For a country that styles itself as the Land of “Dichter und Denker” (poets and thinkers) it’s no surprise that Germany takes education so seriously. Education also played an important role in the development of the country as the so-called Bildungsbürger (member of the educated classes) gained a liberalising influence in the mid 18th Century. But the results weren’t always stellar. The so-called PISA shock of 2008 was the first time that students across Europe were compared with each other, and Germany performed poorly. Though the average attainment has improved since then, it still isn’t as spectacular as many Gymnasium fans think, scoring about the same as the UK which has mostly comprehensive schools, while scoring desperately low for equity in social backgrounds. 

Education and what role the state should play in it is an emotive question.
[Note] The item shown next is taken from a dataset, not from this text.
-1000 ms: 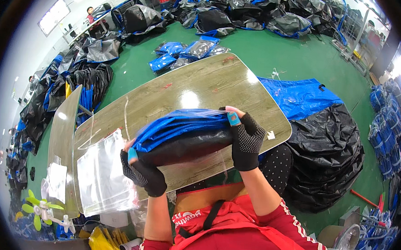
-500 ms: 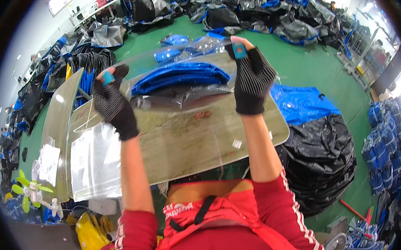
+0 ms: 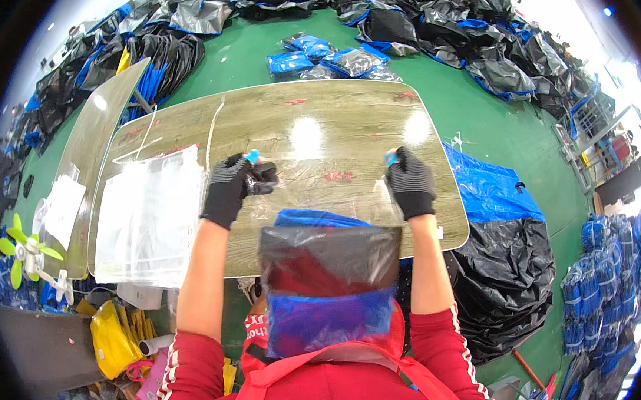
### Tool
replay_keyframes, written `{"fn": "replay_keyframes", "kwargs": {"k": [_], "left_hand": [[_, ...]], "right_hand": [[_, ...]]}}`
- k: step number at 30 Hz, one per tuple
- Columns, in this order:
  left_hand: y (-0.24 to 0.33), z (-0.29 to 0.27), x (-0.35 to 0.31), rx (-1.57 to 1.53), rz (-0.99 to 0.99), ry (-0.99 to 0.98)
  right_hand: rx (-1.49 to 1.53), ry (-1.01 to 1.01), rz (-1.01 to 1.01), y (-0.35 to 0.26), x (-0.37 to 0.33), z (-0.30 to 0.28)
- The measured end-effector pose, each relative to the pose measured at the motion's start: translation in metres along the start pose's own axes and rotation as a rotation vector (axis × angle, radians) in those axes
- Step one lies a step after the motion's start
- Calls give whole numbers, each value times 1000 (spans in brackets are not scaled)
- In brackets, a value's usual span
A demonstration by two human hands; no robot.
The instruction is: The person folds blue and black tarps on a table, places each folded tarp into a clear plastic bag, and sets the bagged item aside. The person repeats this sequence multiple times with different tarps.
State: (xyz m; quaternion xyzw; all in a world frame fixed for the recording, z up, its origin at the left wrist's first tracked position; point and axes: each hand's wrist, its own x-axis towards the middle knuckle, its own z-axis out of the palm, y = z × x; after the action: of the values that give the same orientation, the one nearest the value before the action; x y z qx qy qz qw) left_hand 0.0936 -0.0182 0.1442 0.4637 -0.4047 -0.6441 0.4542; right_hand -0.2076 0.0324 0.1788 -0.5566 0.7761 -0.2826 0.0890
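Both gloved hands, left hand (image 3: 234, 186) and right hand (image 3: 411, 184), pinch the clear bag's (image 3: 326, 275) top corners. The folded blue-black bundle (image 3: 327, 286) hangs inside, over the table (image 3: 326, 119) edge. Probably sealing comes next, needing a straight, flat top.

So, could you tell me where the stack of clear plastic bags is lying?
The stack of clear plastic bags lies on the wooden table's left end, beside the left hand.

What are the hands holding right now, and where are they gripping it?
Both the left hand and right hand pinch a clear plastic bag's top corners.
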Motion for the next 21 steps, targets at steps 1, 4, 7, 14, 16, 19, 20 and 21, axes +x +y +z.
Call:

To me, it seems egregious that the state is funding a system that is shown to entrench social and educational inequality and segregate people based on what is more often than not their social class. The philosopher of science Stephen Jay Gould wrote “I am, somehow, less interested in the weight and convolutions of Einstein’s brain than in the near certainty that people of equal talent have lived and died in cotton fields and sweatshops.” In Germany, he may have written that they were consigned to Hauptschule because of their name instead.